**WORK INSTRUCTIONS:** Copy each line of the material in which the word "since" appears.

§ §

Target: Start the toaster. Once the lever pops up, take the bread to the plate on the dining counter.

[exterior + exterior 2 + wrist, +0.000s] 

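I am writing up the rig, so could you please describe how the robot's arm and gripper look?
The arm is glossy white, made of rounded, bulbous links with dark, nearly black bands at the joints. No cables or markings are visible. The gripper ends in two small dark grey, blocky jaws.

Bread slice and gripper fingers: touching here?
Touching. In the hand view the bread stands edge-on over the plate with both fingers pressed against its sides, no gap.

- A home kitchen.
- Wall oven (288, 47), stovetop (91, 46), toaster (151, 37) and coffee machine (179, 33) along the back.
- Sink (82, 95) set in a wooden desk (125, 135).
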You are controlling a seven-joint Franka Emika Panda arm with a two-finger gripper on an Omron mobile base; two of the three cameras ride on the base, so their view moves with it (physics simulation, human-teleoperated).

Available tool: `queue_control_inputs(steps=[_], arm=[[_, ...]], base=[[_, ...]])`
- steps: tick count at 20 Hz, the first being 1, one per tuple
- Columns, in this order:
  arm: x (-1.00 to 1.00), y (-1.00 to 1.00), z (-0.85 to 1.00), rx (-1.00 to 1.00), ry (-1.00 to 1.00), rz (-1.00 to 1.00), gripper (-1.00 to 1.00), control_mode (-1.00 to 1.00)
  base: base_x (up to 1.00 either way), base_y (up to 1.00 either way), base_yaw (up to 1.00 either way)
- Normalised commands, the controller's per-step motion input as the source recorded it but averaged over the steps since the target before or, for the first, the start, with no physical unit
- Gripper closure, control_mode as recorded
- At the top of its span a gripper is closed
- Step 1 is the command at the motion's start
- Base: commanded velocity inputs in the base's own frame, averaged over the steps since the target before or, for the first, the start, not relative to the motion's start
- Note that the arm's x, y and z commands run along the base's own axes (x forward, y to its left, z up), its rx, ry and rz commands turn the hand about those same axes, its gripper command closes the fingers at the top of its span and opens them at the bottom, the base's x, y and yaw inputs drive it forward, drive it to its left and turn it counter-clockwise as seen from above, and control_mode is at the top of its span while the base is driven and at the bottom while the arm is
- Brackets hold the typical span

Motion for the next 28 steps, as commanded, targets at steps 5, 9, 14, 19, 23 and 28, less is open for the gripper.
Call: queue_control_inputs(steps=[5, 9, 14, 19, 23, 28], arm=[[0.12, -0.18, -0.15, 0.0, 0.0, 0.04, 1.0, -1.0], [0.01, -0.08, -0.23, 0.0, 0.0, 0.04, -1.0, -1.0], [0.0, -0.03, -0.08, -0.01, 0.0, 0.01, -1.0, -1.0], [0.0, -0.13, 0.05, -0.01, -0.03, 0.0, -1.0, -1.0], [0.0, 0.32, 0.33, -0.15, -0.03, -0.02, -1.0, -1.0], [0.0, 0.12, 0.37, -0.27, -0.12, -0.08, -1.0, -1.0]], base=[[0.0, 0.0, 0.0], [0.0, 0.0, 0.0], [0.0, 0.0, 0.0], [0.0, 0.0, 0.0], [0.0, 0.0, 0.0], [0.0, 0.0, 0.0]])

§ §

**TASK SOLUTION:**
- Normalised commands, the controller's per-step motion input as the source recorded it but averaged over the steps since the target before or, for the first, the start, with no physical unit
- Base: commanded velocity inputs in the base's own frame, averaged over the steps since the target before or, for the first, the start, not relative to the motion's start

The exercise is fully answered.